April 20, 2019
Matthew 27; 57-66
Verses 57-61 When it was evening, there came a rich man from Arimathea, named Joseph,
who was also a disciple of Jesus. 58 He went to Pilate and asked for the body of Jesus; then Pilate ordered it to be given to him.
59 So Joseph took the body and wrapped it in a clean linen cloth 60 and laid it in his own new tomb, which he had hewn in the rock. He then rolled a great stone to the door of the tomb and went away. 61 Mary Magdalene and the other Mary were there, sitting opposite the tomb.
A cadence is a stopping place in a piece of music. There is a full cadence at the end. The movement of the chords tells our ear that the end is come. There is also a plagal cadence. Basically it states that the end is coming but not just yet. We are half way home and rest before moving on. In Western music the piece moves to the and with a full cadence says, “Done, over, finished” and every ear agrees it is so.
By that rude definition, Holy Saturday is a plagal cadence.
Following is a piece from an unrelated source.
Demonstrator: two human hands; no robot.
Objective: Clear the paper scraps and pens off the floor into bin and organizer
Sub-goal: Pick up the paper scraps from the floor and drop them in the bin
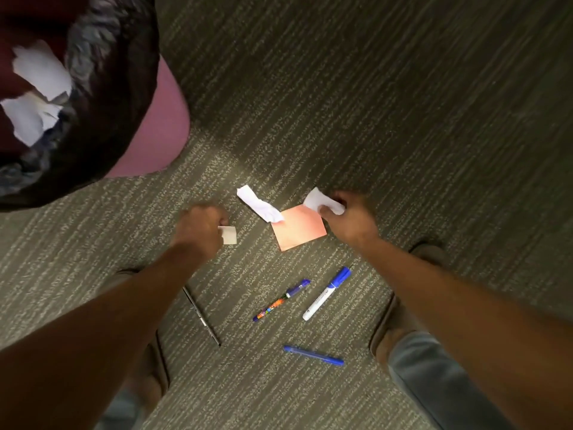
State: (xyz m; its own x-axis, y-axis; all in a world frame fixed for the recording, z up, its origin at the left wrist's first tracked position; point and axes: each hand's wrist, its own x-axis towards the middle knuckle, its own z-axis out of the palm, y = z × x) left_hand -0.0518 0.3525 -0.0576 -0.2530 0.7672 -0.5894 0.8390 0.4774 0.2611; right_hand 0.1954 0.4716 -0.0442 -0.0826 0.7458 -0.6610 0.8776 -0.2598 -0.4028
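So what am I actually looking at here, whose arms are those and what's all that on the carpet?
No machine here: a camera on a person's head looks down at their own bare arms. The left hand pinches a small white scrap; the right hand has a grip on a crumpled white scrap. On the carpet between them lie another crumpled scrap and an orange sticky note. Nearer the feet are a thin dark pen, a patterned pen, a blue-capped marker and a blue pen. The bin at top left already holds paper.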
The awful Friday finally ended. Jesus is mercifully beyond pain. Sometimes contrary to our deepest hope, we are glad that someone is dead. If for no other reason than an ending of suffering.
Joseph from Arimathea, a wealthy aristocratic disciple came forward and did for Jesus, what perhaps no other follower could have done that day. His connections opened the Governor’s door and Pilate released Jesus’ body for burial. Joseph cared for our Lord’s body tenderly, spared no expense and contributed his own, just finished mausoleum as a burial place. Having accomplished his mission, rolling the great stone into place, he went away. There was nothing else he could do. The gang of Mary’s, led by the one from Magdala, sat down keeping vigil, as if by staying it would not final. It is a way of facing loss in increments rather than being overwhelmed by the flood at high tide.
What seemed a final cadence to everyone that Saturday, was in fact a plagal cadence instead. The end was coming but not yet. When it did come it was a symphonic glory. Let us watch, wait and faint not. Despair says, “God can do nothing.” Tis not so. God will act. Wait and pray.